* PROBLEM:
Search the records for the string "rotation" and copy every line in which it appears.

* RECORDS FOR THIS TASK:

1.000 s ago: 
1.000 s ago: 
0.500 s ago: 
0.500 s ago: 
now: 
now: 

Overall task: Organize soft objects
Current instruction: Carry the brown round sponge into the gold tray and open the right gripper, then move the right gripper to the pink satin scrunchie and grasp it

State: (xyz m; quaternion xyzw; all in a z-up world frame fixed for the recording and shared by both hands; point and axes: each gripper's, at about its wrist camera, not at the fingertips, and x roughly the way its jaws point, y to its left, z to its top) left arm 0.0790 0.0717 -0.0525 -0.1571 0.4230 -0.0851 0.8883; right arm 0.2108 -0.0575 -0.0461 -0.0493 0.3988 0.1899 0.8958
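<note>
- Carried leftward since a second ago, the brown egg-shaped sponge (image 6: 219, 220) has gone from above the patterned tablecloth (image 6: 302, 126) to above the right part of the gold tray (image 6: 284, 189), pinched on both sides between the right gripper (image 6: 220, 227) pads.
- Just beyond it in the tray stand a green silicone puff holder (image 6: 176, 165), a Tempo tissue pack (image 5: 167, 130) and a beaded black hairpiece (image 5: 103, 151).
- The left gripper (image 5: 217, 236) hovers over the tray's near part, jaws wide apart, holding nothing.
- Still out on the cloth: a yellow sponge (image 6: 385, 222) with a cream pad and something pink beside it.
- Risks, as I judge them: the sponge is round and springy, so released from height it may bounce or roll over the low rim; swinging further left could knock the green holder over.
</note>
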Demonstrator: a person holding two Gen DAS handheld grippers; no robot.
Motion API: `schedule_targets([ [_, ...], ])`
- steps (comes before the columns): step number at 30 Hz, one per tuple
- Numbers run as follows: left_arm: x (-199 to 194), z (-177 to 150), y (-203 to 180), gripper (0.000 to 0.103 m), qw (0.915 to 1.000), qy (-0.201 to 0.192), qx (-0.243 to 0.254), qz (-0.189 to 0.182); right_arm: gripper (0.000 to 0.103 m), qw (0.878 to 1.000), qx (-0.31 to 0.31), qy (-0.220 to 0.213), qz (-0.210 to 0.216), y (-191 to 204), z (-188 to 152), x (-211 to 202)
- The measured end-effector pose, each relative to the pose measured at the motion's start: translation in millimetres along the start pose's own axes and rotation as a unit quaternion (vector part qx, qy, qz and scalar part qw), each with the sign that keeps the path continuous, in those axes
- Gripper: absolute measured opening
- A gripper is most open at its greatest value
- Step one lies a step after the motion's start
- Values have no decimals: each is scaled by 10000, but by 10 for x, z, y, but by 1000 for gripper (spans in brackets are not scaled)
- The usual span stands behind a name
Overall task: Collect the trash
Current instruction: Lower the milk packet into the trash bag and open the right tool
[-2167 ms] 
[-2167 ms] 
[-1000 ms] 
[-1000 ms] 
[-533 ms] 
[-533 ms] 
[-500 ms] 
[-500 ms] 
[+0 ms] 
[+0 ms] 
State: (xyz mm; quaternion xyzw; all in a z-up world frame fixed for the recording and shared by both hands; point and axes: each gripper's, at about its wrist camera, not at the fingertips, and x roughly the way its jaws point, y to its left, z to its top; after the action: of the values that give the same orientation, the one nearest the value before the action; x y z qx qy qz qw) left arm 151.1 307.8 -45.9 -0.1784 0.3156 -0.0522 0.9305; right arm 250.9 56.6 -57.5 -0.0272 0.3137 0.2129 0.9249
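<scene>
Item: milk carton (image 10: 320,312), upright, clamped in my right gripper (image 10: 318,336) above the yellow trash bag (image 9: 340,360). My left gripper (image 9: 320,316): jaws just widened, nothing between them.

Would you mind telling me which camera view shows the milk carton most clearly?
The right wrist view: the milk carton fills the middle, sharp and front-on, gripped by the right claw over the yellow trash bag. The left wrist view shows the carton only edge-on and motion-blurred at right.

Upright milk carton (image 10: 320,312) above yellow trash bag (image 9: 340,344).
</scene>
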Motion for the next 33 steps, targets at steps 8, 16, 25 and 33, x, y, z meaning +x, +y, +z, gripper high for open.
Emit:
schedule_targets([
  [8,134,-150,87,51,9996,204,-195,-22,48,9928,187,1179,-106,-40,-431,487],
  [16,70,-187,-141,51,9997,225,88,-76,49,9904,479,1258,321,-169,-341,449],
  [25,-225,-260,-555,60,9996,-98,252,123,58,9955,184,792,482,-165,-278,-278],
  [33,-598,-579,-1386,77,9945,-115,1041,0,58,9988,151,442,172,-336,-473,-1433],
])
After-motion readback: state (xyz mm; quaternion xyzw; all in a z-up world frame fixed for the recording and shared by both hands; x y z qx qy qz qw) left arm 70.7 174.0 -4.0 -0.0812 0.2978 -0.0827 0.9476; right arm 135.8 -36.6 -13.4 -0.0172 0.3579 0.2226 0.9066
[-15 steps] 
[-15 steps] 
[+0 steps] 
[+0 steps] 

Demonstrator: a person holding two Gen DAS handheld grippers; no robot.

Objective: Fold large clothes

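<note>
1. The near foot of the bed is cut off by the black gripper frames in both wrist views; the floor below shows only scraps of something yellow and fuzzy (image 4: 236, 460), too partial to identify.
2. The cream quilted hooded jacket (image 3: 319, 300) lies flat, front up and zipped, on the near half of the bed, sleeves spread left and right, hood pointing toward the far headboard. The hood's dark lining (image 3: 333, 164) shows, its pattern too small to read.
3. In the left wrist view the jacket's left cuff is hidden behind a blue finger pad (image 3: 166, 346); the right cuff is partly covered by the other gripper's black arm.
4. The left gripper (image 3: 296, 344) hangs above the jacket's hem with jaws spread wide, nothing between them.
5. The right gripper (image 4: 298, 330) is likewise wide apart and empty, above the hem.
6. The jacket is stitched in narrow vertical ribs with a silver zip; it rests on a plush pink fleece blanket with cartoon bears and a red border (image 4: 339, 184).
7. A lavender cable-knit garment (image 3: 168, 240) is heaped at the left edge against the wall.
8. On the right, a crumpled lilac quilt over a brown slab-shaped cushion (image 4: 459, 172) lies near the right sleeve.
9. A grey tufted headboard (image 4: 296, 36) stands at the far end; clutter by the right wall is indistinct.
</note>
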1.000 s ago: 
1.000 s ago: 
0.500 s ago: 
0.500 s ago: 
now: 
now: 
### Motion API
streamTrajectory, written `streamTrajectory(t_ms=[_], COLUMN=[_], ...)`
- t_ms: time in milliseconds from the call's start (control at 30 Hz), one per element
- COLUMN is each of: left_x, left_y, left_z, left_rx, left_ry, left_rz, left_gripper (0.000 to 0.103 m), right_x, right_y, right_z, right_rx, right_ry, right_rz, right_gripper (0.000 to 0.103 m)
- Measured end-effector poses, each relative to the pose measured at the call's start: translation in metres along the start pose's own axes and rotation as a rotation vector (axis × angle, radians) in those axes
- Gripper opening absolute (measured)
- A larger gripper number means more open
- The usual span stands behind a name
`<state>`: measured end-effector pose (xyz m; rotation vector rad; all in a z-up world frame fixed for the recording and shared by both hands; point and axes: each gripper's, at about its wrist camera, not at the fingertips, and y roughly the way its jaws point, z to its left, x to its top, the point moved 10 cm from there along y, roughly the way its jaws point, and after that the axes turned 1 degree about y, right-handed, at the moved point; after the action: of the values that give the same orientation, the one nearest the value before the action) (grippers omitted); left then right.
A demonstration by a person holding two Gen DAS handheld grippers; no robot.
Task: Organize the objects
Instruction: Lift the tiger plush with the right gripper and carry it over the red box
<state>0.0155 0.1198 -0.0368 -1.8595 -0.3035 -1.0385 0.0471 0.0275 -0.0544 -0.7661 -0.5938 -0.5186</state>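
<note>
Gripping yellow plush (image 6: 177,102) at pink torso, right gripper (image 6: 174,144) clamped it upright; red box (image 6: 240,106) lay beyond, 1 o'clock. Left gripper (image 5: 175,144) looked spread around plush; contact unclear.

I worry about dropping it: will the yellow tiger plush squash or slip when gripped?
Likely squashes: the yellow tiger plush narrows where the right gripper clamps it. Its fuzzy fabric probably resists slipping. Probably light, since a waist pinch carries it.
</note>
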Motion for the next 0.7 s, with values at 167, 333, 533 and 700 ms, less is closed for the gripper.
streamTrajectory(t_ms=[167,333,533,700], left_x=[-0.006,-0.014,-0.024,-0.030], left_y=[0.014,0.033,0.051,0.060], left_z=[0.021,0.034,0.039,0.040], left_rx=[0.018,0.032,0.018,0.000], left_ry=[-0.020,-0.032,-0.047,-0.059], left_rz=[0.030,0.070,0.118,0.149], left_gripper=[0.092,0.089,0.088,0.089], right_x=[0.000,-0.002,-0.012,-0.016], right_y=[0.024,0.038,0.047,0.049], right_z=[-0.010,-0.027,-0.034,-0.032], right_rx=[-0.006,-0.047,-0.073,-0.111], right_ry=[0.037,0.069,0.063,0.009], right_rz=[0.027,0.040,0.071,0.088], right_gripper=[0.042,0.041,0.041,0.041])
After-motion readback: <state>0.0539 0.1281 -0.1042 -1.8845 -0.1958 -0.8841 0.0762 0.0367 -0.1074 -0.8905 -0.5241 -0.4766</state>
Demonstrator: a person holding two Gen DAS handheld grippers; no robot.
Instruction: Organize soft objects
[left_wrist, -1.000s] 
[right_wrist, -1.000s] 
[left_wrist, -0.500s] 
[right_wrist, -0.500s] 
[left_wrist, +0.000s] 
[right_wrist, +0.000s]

* SOLUTION FOR THIS EXERCISE:
- The measured end-effector pose, each relative to the pose measured at the motion's start: translation in millimetres along the start pose's own axes and rotation as a unit quaternion (vector part qx, qy, qz and scalar part qw), each with the sign that keeps the path continuous, in those axes
- Measured end-effector poses, each relative to the pose measured at the call's start: translation in metres along the start pose's own axes and rotation as a rotation vector (axis × angle, radians) in those axes
`<state>`: measured end-effector pose (xyz m; rotation vector rad; all in a z-up world frame fixed for the recording and shared by both hands; point and axes: each gripper's, at about its wrist camera, not at the fingertips, and y roughly the way its jaws point, z to its left, x to its top, the point moved 10 cm from there along y, roughly the way its jaws point, and after that the axes turned 1 degree about y, right-handed, at the moved point; after the action: of the values that give the same orientation, the one nearest the value before the action) (grippers omitted); left then right.

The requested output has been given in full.